# [Prompt]
Take the lines from the beginning of the data below through the line holding "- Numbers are" and return exactly those.
════
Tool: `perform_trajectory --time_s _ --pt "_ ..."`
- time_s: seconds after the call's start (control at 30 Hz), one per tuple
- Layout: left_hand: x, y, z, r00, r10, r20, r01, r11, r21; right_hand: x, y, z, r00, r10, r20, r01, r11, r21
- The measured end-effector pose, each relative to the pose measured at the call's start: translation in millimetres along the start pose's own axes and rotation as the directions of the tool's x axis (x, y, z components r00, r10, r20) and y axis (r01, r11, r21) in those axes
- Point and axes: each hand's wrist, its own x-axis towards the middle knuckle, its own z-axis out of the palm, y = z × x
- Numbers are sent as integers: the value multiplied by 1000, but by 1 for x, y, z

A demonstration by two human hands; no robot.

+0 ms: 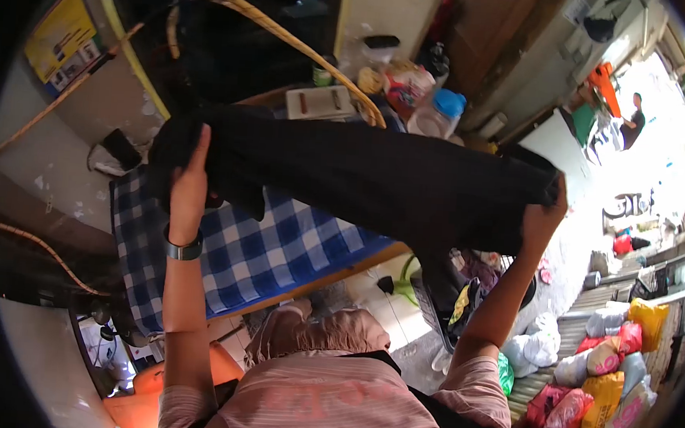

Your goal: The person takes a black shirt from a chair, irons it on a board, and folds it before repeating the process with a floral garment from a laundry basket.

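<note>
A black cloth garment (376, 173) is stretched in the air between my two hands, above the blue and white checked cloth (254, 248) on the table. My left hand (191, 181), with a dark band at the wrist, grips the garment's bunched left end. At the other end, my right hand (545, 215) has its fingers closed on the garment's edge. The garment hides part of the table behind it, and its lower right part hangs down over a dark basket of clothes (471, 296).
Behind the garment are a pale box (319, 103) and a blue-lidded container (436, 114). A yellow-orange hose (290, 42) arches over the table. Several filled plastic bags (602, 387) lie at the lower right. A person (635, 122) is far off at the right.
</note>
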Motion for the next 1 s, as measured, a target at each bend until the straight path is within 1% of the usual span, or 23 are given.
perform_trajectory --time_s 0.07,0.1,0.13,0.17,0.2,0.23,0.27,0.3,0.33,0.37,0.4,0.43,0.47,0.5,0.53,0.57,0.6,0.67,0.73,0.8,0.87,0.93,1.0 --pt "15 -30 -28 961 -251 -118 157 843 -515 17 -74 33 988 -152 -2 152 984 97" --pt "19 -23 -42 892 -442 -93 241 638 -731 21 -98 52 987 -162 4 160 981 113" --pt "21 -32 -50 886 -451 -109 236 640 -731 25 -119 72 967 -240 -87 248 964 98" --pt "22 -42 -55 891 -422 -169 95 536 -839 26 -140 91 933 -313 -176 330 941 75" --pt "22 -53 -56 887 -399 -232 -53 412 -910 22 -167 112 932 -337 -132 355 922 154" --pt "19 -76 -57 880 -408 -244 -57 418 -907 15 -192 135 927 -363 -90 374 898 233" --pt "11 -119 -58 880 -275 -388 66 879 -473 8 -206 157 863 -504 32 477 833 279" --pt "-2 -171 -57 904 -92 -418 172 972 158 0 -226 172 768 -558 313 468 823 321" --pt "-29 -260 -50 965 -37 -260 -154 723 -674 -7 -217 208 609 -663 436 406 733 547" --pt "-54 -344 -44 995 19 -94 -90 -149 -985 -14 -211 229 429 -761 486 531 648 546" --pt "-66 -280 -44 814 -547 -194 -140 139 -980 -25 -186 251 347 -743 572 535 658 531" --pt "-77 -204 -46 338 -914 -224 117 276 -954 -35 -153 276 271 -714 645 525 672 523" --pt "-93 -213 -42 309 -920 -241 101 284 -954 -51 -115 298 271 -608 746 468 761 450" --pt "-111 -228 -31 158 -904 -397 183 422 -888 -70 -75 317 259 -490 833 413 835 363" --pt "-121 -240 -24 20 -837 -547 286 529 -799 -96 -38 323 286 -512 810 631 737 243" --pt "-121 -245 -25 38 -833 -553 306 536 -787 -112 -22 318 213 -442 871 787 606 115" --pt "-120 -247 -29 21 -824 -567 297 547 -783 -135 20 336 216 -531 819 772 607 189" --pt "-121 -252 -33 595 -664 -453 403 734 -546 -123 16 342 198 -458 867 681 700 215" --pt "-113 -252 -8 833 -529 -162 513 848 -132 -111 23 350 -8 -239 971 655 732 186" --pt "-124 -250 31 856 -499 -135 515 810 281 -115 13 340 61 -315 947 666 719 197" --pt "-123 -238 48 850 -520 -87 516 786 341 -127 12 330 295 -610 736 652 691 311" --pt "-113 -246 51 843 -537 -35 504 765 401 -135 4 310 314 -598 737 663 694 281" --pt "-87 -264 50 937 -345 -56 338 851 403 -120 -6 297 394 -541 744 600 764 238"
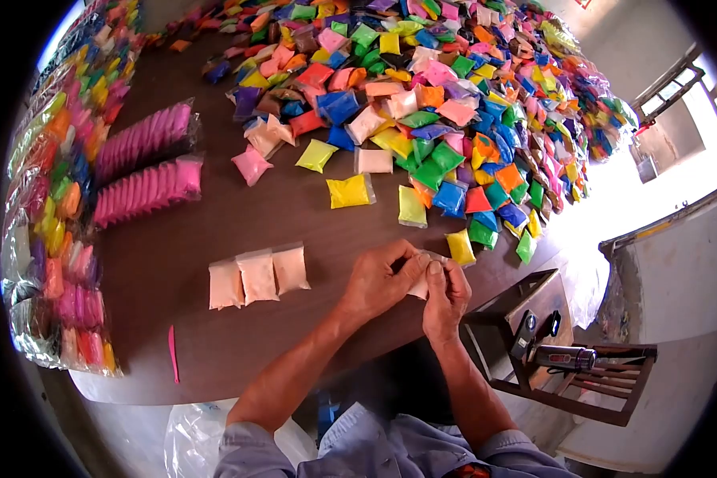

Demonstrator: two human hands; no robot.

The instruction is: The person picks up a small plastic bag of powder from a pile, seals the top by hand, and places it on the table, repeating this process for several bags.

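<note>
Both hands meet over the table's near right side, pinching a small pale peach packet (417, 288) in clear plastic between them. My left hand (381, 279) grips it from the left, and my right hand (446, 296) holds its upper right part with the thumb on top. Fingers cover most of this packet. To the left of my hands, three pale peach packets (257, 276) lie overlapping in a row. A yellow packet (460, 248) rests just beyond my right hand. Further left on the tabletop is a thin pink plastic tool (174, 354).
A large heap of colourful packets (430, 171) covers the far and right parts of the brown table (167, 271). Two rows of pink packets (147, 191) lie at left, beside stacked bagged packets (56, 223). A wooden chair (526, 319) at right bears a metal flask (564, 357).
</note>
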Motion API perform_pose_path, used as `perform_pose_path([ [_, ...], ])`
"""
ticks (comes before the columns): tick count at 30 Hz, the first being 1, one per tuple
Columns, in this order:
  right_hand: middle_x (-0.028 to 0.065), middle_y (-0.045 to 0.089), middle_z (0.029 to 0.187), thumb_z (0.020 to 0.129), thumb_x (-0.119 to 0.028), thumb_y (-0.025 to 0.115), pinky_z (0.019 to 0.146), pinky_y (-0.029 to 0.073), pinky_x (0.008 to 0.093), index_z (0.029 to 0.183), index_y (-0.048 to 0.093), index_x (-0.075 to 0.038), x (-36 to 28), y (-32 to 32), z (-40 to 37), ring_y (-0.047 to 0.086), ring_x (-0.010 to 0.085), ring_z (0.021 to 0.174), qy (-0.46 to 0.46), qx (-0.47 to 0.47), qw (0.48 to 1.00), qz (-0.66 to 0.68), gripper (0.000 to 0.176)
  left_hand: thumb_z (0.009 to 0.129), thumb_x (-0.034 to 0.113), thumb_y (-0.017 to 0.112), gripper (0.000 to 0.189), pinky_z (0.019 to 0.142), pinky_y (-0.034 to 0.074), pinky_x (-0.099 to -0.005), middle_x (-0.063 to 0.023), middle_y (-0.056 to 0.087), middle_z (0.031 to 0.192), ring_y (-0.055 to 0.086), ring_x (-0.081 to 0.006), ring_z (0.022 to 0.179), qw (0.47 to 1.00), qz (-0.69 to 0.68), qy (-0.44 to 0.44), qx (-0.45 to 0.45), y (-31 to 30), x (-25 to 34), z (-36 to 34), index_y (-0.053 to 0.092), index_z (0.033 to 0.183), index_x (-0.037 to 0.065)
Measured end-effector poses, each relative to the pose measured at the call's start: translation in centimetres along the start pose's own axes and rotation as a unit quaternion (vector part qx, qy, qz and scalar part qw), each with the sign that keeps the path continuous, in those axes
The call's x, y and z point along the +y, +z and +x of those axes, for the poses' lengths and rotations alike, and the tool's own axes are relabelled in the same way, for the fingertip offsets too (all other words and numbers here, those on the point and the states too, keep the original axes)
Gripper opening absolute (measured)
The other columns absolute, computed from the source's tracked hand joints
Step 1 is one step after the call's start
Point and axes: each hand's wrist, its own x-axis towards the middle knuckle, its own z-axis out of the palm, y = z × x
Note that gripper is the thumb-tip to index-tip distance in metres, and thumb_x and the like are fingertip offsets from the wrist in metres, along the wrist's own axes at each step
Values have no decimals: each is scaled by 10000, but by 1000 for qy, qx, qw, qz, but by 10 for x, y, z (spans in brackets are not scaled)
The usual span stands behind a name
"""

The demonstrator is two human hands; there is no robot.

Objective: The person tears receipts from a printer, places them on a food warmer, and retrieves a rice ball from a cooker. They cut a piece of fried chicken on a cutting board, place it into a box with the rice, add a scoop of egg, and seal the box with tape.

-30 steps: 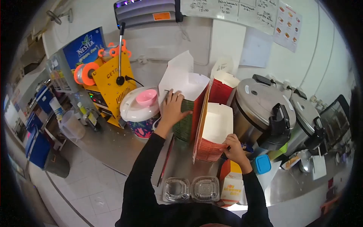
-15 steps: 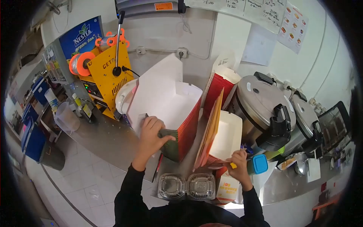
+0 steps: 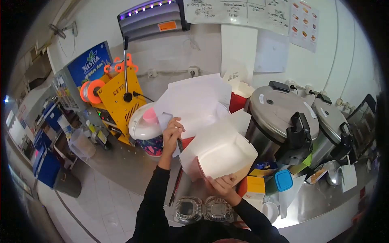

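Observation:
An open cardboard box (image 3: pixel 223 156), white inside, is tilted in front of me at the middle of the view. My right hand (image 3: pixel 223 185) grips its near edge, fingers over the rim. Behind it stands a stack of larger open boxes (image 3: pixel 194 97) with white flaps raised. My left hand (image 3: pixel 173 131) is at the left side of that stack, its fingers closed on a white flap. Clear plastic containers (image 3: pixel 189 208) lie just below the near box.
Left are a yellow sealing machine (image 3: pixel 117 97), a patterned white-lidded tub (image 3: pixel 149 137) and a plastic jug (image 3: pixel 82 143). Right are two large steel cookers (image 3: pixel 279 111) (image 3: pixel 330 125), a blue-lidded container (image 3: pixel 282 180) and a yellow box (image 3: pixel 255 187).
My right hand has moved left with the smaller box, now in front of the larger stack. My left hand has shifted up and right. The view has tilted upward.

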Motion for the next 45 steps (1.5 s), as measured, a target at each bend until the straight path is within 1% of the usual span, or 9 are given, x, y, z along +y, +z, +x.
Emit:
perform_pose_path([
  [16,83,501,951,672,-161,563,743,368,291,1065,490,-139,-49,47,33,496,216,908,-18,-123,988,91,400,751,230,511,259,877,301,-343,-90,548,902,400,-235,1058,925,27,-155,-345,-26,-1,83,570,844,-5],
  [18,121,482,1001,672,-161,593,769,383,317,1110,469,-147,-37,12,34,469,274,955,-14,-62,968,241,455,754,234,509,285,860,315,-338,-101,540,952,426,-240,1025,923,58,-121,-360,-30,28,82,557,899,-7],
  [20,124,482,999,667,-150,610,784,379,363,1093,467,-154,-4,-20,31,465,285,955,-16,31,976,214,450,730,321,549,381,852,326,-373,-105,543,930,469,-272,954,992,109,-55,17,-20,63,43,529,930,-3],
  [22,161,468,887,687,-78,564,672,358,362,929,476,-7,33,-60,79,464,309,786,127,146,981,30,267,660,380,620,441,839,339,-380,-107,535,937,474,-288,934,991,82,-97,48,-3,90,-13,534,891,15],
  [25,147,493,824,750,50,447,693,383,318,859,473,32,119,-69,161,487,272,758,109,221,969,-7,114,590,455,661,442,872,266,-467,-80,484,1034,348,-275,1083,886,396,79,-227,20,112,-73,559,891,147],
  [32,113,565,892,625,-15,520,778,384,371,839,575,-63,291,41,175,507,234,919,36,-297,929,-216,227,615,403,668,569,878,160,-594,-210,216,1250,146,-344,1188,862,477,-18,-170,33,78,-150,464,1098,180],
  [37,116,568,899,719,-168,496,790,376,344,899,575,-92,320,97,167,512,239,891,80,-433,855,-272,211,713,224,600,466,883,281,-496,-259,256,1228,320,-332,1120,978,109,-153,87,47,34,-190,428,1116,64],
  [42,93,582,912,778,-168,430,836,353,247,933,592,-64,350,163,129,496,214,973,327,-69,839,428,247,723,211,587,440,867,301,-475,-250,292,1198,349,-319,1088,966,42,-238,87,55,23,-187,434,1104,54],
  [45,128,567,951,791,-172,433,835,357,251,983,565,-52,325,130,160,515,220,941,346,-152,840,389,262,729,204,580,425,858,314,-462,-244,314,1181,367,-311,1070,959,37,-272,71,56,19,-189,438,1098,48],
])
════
# [Solved problem]
Tool: `perform_trajectory --time_s _ --pt "_ ..."`
- time_s: seconds after the call's start (control at 30 Hz), one per tuple
- Layout: left_hand: x, y, z, r00, r10, r20, r01, r11, r21; right_hand: x, y, z, r00, r10, r20, r01, r11, r21
- The measured end-effector pose, each relative to the pose measured at the call's start: translation in millimetres along the start pose's own axes and rotation as the directions of the tool's x axis (x, y, z components r00, r10, r20) and y axis (r01, r11, r21) in those axes
- Point and axes: each hand's wrist, its own x-axis towards the middle knuckle, its own z-axis out of the palm, y = z × x
- Numbers are sent as integers: the value multiplied by 1000, but by 1 for x, y, z

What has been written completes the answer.